Estamos a falar da concretização da ampla democracia no funcionamento do Partido, em que todos os seus militantes são chamados, não a escolherem uma trincheira em lutas fratricidas para decidir quem é o chefe, mas a dar a sua opinião e o seu contributo para a definição da orientação do Partido para os próximos anos”, disse.

A nova configuração partidária na Assembleia da República também não escapou ao discurso do secretário-geral do PCP, sobre a entrada dos novos partidos para as bancadas da direita. Jerónimo de Sousa afirma que, no que diz respeito aos direitos do trabalho e dos trabalhadores, o PS tem uma “assumida convergência nos seus eixos essenciais com o PSD, o CDS e agora também com os peões de brega do Chega e do Iniciativa Liberal”. E enquanto se ouvem assobios e apupos na sala aos partidos que fizeram a sua estreia parlamentar este ano, Jerónimo responde com a estratégia: “Camaradas, como eles são, não vale a pena assobiar nem gritar, é desmascarar”.

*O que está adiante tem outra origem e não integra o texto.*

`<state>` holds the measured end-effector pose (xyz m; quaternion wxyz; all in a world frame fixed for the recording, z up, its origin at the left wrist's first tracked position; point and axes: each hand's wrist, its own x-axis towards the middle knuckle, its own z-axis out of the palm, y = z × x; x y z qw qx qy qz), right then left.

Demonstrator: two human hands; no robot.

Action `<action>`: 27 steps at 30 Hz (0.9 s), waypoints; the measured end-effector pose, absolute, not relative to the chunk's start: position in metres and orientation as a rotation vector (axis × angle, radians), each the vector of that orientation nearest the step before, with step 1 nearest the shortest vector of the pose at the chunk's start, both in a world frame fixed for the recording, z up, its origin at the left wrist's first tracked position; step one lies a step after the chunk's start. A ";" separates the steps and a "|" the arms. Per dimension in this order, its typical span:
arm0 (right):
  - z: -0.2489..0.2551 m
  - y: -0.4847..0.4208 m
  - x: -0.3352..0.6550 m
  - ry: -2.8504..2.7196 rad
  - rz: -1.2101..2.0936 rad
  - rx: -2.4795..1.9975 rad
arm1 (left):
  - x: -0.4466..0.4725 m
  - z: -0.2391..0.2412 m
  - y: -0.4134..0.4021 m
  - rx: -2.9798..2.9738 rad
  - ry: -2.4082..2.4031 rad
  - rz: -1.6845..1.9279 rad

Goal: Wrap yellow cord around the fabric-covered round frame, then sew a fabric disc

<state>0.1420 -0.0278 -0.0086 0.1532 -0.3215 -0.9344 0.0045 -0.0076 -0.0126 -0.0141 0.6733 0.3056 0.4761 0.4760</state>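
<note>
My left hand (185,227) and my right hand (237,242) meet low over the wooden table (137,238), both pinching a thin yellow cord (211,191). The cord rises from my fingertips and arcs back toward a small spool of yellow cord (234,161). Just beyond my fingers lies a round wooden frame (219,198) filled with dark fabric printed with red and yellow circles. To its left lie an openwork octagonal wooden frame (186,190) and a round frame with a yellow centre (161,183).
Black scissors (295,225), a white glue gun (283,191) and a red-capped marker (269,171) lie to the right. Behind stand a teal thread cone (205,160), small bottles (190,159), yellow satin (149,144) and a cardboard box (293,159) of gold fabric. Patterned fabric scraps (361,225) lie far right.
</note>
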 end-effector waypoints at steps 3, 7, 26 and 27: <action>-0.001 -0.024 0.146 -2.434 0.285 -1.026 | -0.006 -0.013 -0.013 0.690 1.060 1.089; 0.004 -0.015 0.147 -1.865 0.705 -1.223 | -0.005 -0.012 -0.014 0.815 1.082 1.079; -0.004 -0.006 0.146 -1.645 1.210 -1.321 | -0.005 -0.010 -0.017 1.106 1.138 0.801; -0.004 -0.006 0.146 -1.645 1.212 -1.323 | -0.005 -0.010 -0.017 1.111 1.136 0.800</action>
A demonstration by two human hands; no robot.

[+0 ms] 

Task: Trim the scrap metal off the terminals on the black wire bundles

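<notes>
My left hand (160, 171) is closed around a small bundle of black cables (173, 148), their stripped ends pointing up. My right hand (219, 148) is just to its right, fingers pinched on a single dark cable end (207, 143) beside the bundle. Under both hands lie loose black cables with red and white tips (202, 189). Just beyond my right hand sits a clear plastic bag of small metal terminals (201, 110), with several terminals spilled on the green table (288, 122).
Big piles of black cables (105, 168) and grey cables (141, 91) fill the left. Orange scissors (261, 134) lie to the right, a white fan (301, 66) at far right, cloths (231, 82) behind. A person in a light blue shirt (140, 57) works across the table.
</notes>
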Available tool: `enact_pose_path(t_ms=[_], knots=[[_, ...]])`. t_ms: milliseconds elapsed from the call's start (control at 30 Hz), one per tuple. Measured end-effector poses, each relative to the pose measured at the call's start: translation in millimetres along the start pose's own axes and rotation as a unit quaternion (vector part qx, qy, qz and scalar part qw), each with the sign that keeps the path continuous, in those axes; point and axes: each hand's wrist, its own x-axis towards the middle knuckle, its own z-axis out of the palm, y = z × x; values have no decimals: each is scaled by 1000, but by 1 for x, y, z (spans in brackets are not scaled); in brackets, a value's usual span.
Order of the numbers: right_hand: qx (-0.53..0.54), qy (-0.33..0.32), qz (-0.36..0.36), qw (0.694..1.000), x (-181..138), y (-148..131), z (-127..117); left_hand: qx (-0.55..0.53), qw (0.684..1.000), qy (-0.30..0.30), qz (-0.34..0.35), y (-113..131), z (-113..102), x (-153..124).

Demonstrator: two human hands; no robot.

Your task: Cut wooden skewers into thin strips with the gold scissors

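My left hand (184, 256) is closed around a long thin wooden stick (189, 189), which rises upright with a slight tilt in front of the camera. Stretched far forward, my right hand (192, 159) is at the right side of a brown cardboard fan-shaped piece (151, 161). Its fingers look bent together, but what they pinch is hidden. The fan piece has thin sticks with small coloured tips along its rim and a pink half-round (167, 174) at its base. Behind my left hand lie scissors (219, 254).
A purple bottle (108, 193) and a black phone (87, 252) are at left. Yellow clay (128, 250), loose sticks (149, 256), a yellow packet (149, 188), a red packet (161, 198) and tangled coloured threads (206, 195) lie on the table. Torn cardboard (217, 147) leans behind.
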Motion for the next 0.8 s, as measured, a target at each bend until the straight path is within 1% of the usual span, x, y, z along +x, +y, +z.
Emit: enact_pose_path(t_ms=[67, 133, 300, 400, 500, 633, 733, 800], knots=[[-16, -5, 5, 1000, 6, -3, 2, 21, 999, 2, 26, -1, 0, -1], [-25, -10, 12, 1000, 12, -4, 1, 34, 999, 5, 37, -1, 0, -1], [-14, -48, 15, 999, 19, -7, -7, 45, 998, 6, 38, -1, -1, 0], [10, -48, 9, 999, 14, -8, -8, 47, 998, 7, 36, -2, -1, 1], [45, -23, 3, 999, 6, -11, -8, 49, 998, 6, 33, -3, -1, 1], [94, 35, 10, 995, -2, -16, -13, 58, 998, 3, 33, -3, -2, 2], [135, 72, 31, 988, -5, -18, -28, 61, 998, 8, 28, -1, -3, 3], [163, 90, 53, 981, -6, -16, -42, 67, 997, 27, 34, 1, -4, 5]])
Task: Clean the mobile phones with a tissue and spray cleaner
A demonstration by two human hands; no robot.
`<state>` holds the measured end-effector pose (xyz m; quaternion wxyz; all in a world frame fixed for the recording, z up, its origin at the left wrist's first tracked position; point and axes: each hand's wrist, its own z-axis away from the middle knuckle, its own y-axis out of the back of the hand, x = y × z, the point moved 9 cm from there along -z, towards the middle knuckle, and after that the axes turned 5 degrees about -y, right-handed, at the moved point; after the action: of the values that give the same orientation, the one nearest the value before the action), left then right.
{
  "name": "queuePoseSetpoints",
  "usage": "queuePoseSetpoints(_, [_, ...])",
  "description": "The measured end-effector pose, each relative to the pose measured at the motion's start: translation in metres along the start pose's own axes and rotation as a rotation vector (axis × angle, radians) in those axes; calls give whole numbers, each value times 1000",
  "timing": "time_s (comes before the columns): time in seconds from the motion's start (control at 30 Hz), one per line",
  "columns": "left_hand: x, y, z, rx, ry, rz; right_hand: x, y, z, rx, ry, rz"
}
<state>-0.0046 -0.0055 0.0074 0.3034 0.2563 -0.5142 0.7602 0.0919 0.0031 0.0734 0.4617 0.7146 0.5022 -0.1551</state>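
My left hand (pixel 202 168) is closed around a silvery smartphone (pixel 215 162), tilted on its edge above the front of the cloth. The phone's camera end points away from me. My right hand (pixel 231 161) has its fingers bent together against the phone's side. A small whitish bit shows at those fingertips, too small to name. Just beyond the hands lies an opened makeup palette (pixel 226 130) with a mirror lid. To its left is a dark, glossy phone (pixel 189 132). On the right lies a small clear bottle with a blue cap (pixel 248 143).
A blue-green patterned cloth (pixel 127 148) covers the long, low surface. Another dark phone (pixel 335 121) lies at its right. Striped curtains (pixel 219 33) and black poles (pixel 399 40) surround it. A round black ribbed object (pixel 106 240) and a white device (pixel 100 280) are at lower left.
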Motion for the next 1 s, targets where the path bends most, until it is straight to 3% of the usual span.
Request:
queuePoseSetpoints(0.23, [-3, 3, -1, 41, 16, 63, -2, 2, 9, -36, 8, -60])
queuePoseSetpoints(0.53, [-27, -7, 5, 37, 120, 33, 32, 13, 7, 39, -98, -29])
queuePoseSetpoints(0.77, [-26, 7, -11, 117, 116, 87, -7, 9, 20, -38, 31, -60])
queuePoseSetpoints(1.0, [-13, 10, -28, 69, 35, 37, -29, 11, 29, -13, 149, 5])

Sobre a atualidade, o secretário-geral dos comunistas não desperdiçou mais uma oportunidade para marcar a oposição do partido ao aeroporto do Montijo: “O Governo cede por inteiro aos interesses da multinacional Vinci, insistindo na Base Aérea do Montijo e a manutenção da Portela em detrimento de uma solução de futuro, no Campo de Tiro de Alcochete”. Jerónimo responde a António Costa, que tem acusado os partidos de serem “forças de bloqueio ao progresso”, com o “generalizado consenso que o Campo de Tiro de Alcochete tinha e que foi quebrado com a privatização da ANA”.

Da vida interna do partido algumas novidades também por ocasião do centésimo aniversário: o PCP irá lançar um “um amplo programa de reforço do partido no plano de direção, dos quadros, da formação política e ideológica e dos princípios do seu funcionamento orgânico, da estruturação e da organização, do recrutamento de novos militantes, da difusão da imprensa partidária, dos meios de propaganda e comunicação e do aprofundamento da sua ligação às massas”; lançar “uma campanha nacional de fundos” e aumentar as “quotizações e o seu pagamento regular”; criar “100 novas células e responsabilizar 100 novos quadros nessas tarefas”.

Quanto aos grandes momentos e eventos ao longo dos dois anos de comemoração do centenário do partido, o PCP tem agendado um comício no Campo Pequeno a 6 de março de 2021, dia em que passam exatamente 100 anos desde a fundação do partido. Prevê também editar um livro, produzir um documentário — que será apresentado na festa do Avante! já este ano — e comemorar ainda o 70º aniversário do julgamento de Álvaro Cunhal e o 60.º aniversário da fuga de Caxias. O Congresso deste ano, que se realiza em novembro, já servirá para assinalar os 100 anos do Partido Comunista Português.